Tech Law and Political Economy

by Sebastian Benthall

It has been an intellectually exciting semester at NYU’s Information Law Institute and regular, more open research meeting, the Privacy Research Group. More than ever in my experience, we’ve been developing a clarity about the political economy of technology together. I am especially grateful to my colleagues Aaron Shapiro, Salome Viljoen, and Jake Goldenfein for introducing me to a lot of very enlightening new literature. This blog post summarizes what I’ve recently been exposed to via these discussions.

  • Perhaps kicking off the recent shift in thinking about law and political economy is the long-time-coming publication of Julie Cohen’s book, Between Truth and Power. While many of the arguments have been available in article form for some time, the book gives these arguments more gravitas, and enabled Cohen to do a bit of a speaking tour in the NYC area some months ago. Having a heavy-hitter in the field deliver such authoritative and incisive analysis has been, in my opinion, empowering to my generation of scholars whose critical views have not enjoyed the same legitimacy. Exposure to this has sent my own work in a new direction recently.
  • In a complementary move inspired perhaps by the political climate around the Democratic primary, the ILI group has been getting acquainted with the Law and Political Economy (LPE) field/attitude/blog. Perhaps best described as a left wing, institutionalist legal realist school of thought, the position is articulated in the referenced article by Britton-Purdy et al. (2020), in this manifesto, and more broadly on this blog. The mastermind of the movement is apparently Amy Kapczynski, but there are many fellow travelers–some internet luminaries, some very approachable colleagues. The tent seems inclusive.
  • LPE is, of course, a response to and play on “Law and Economics”, the once-dominant field of legal scholarship that legitimized so much neoliberal policy-making. What is nice about LPE is that beyond being a rehash of “critical” legal attitudes, LPE grounds itself in economic analysis, albeit in a more expansive form of economic understanding that includes social structures that affect, for example, social group inequalities. This creates room for, by providing a policy-oriented audience, heterodox economic views. Jake Goldenfein and I have a paper that we are excited to publish soon, “Data Science and the Decline of Liberal Law and Ethics”, which takes aim at the individualist assumptions of liberal regulatory regimes and their insufficiency in regulating platform companies. I don’t think we had LPE in mind as we wrote that article, but I believe it will be a fresh complementary view. Unfortunately, the conference where we planned to present it has been delayed by COVID.
  • Once the question of the real political economy of technology is raised, it opens up a deep theoretical can of worms that is as far as I can tell fractured across a variety of fields.
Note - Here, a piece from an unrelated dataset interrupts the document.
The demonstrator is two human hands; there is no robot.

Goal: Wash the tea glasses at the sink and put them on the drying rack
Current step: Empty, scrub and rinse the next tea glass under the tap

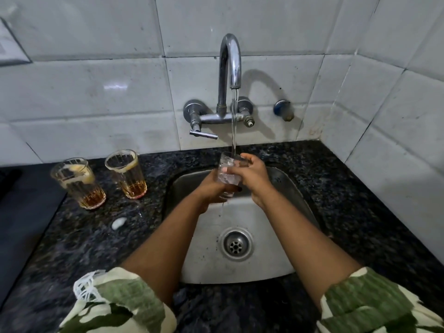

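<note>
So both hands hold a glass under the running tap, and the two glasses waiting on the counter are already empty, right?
Not quite. In the head view, the two waiting glasses each have tea left at the bottom. The rest holds: left hand and right hand hold a glass under the running tap.

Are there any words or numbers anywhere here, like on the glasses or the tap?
None can be read.
Glass under the tap: clear, no print.
Two glasses on the counter: only ribs and leftover tea.
Tap: no brand visible.
Wall plate, top left: plain, cut off by the frame.
</note>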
One major source of confusion here is that Economics itself, as a field, doesn’t seem to have a stable conclusion about the role of technology in the economy. An insightful look into the history of Economics and its inability to correctly categorize technology–especially technology as a facet of capital–can be found in Nitzan (1998). Nitzan elucidates a distinction from Veblen (!) between industry and business: industry aims to produce; business aims to make money. And capitalism, argues Nitzan, winds up ultimately being about the capacity of absentee owners to claim sources of revenue. The distinction between these fields explains why business so often restricts production. As we noted in our ILI discussion, this is immediately relevant to anything digital, because intellectual property is always a way of restricting production in order to make a source of revenue.
  • I take a somewhat more balanced view myself, seeing an economy with more than one kind of capital in it. I’m fairly Bourdieusian in this way. On this point, I’ve had recommended to me Sadowski’s (2019) article that explicitly draws the line from Marx to Bourdieu and connects it with the contemporary digital economy. This is on a new short list for me.

References

Benthall, S, and Goldenfein, J., forthcoming. Data Science and the Decline of Liberal Law and Ethics. Ethics of Data Science Conference 2020.

Britton-Purdy, J.S., Grewal, D.S., Kapczynski, A. and Rahman, K.S., 2020. BUILDING A LAW-AND-POLITICAL-ECONOMY FRAMEWORK: BEYOND THE TWENTIETH-CENTURY SYNTHESIS. Yale Law Journal, Forthcoming.

Nitzan, J., 1998. Differential accumulation: towards a new political economy of capital. Review of international political economy5(2), pp.169-216.

Sadowski, J., 2019. When data is capital: Datafication, accumulation, and extraction. Big Data & Society6(1), p.2053951718820549.